Output, exactly and in full, only the lines from the one containing "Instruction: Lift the" to the last line of the data. Pictures should not appear.

INPUT DATA:
--------

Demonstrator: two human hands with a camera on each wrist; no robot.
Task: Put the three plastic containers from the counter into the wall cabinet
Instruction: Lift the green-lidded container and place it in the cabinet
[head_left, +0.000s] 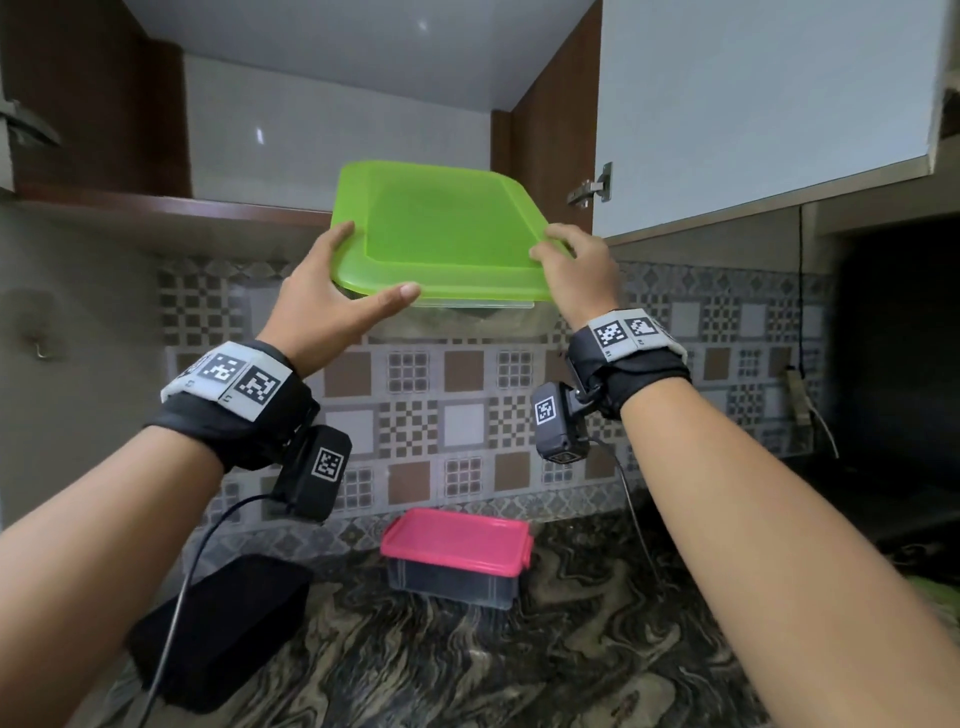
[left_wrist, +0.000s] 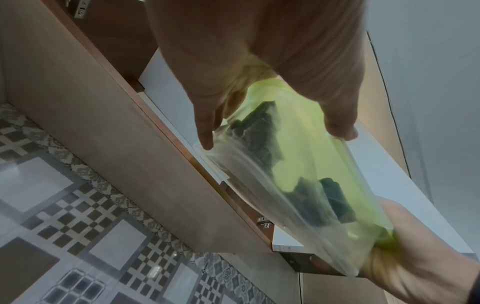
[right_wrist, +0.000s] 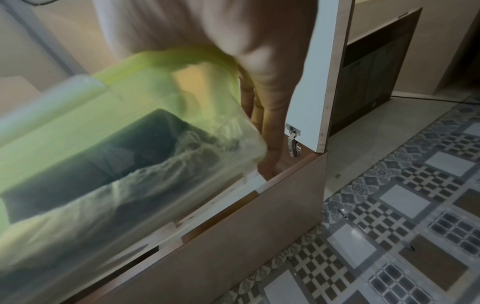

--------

RESULT OF THIS TASK:
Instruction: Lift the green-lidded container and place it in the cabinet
[head_left, +0.000s] 
[left_wrist, +0.000s] 
[right_wrist, +0.000s] 

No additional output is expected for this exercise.